The day became highly regarded by Serbs after the fourteenth century when the Battle of Kosovo took place on Saint Vitus Day in 1389. A Serb-led Christian coalition by Prince Lazar fought the Ottoman army on the Kosovo field. Although the battle itself was inconclusive, and both Sultan Murad and Prince Lazar were slain, it led to the Ottoman conquest of Serbian principalities. After the Great Migrations of the Serbs in 1690, Vidovdan became a day to honor those who fought in the battle and fell "for their faith and homeland". The holiday was institutionalized by the church in 1849 and politically and publicly first celebrated in 1851 as a representation of the struggle for Serbian freedom from Ottoman subjection. It slowly achieved popularity with the growth of national identities in Europe in the nineteenth century and came to be known as a day of remembrance. After 1918, the Yugoslav government designated Vidovdan as a day of remembrance to honor all those who died in war, particularly those of the Balkan Wars and World War I.
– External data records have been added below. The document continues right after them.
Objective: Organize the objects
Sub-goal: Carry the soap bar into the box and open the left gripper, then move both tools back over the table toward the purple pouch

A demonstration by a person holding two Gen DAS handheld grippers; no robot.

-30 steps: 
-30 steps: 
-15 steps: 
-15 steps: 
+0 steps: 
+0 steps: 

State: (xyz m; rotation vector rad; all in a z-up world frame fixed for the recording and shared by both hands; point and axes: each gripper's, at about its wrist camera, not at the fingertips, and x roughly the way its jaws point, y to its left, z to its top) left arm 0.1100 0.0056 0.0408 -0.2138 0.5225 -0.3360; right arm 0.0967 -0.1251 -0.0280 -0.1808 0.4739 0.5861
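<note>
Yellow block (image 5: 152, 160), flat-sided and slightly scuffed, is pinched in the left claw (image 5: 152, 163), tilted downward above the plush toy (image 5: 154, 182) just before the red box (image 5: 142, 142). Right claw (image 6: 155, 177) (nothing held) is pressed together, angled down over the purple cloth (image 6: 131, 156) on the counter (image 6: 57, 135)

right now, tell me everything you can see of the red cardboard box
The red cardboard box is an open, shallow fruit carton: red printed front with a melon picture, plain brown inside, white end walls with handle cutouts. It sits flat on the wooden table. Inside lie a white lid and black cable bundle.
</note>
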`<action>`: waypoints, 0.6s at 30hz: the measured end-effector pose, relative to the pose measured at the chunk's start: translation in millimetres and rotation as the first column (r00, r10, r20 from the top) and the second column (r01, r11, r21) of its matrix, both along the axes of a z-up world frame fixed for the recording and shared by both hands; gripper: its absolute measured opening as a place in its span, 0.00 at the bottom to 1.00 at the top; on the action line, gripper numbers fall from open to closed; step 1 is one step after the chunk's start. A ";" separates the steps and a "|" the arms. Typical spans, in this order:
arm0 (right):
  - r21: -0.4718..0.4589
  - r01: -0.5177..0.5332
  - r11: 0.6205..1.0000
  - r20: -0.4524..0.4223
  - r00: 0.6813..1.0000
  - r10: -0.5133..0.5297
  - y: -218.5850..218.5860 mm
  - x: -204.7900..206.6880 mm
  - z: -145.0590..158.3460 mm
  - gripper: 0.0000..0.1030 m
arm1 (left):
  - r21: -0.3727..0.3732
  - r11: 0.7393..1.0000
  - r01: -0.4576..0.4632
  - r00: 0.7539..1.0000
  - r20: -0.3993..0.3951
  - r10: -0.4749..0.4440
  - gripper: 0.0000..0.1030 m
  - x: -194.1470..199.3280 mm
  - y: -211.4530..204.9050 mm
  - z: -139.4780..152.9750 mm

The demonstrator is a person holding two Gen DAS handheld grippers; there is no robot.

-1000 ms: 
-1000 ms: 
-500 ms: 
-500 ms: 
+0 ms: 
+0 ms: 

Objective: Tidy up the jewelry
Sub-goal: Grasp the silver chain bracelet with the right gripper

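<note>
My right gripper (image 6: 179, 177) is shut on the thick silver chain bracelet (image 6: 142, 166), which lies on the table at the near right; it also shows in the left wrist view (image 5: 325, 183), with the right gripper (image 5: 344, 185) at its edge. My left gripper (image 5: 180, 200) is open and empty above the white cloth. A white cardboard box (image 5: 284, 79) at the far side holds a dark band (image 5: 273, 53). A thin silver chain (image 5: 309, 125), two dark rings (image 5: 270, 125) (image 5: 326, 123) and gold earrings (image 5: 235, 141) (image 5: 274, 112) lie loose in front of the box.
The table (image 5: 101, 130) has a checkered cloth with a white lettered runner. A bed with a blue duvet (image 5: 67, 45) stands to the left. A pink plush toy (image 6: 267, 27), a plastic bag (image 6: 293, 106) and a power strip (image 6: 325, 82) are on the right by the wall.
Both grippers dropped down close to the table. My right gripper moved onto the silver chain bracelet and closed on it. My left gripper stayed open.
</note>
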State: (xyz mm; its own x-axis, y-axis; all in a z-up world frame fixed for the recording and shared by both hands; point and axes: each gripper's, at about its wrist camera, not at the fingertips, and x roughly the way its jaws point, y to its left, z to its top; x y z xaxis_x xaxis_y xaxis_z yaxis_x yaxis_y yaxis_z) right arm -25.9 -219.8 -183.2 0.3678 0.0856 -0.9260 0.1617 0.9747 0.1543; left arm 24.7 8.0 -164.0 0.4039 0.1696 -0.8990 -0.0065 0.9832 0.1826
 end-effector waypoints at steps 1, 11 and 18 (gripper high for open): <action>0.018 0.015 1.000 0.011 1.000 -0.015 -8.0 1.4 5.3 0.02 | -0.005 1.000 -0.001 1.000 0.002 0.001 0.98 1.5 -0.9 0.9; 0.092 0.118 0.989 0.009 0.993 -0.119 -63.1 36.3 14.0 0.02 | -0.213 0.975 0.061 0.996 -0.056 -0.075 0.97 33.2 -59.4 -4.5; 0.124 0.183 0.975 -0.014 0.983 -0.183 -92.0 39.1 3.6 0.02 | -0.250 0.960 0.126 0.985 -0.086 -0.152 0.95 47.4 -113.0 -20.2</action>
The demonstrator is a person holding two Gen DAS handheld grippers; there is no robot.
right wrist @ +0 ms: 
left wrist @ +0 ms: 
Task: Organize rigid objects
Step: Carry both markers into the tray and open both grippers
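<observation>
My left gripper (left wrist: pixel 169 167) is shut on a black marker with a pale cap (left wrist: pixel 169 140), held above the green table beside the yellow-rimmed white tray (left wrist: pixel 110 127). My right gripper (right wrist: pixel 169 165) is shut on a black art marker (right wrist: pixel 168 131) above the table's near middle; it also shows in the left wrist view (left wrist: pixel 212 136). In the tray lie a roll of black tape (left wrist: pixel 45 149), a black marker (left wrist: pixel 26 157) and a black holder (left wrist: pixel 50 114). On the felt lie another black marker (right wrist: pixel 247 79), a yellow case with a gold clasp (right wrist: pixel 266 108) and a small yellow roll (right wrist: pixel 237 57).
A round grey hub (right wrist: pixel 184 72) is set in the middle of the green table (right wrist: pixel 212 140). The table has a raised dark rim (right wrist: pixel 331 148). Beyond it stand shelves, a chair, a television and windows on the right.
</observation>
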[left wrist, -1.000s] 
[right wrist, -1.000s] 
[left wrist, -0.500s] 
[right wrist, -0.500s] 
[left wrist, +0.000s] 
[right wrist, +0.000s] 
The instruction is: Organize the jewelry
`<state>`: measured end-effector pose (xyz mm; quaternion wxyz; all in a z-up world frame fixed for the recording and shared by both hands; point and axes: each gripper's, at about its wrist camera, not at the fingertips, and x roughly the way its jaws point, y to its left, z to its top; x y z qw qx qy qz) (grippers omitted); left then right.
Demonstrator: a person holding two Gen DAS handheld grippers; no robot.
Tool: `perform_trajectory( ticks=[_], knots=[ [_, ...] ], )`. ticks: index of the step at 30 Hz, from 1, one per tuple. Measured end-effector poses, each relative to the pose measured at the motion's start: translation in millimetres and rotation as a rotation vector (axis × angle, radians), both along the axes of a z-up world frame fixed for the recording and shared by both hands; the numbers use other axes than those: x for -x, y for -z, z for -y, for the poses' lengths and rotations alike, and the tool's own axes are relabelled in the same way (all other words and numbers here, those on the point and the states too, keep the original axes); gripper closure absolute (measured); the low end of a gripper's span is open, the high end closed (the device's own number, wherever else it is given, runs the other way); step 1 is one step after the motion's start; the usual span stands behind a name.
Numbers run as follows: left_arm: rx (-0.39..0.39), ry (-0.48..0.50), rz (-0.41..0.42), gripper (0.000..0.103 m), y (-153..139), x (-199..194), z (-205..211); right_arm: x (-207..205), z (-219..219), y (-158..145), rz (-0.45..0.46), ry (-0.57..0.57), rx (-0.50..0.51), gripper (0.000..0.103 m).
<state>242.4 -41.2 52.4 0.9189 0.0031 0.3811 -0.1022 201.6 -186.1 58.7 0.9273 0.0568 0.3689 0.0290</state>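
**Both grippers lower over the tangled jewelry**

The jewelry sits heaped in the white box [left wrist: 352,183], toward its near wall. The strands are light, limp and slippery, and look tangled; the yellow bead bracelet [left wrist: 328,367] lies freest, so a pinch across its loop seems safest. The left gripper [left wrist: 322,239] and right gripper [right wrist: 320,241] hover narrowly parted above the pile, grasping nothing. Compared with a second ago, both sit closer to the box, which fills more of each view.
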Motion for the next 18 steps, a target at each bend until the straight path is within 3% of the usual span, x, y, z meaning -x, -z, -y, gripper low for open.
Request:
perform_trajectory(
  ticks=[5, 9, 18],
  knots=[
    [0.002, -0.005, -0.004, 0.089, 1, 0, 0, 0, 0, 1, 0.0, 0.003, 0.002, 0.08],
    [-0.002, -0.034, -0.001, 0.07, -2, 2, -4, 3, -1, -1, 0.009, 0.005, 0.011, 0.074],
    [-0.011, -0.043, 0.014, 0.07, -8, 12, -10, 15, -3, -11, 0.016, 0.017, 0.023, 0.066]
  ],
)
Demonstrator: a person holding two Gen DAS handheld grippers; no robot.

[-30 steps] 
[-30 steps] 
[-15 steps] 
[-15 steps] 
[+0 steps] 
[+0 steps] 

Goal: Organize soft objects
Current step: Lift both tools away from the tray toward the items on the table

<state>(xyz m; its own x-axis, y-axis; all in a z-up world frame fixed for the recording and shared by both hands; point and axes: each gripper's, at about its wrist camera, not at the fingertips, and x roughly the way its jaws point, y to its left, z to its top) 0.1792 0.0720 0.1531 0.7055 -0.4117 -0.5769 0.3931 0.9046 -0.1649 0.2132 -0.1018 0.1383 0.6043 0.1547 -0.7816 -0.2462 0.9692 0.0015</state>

There are significant events which coincidentally or intentionally occurred on Vidovdan:

- Serbian declaration of war against the Ottoman Empire in 1876 (from 1800 to 1899, Vidovdan was celebrated on 15 June Julian = 27 June Gregorian)
- Signing of the Austro–Serbian Alliance of 1881 (on 16 June Julian = 28 June Gregorian, the day after Vidovdan)
- Assassination of the Austro-Hungarian crown prince, Franz Ferdinand by Gavrilo Princip in 1914 which triggered World War I (Vidovdan is celebrated on 15 June Julian = 28 June Gregorian)
- King Alexander I's proclamation of the new 1921 Constitution of the Kingdom of Serbs, Croats and Slovenes, known thereafter as the Vidovdan Constitution (Vidovdanski ustav).
- On the 600th anniversary of the battle of Kosovo (1989), Serbian leader Slobodan Milošević delivered the Gazimestan speech on the site of the battle. This was the first public celebration of Vidovdan since the Yugoslav communist era.

Beginning in the late 19th century, Serbian publications began to appear in Serbian literature promoting the idea that the holiday originated from the Slavic god Svetovit. The first to put forth such a view was Natko Nodilo, who attributed the cult of Svetovit to all Slavs, whose worship in Serbia was later deliberately replaced by that of a saint with a similar name. This view was supported by some later researchers. However, it is generally believed that the cult of Svetovit existed only among the Polabian Slavs and that Vidovdan has nothing to do with this god, and that linking the deity to the holiday is a creation of romanticism.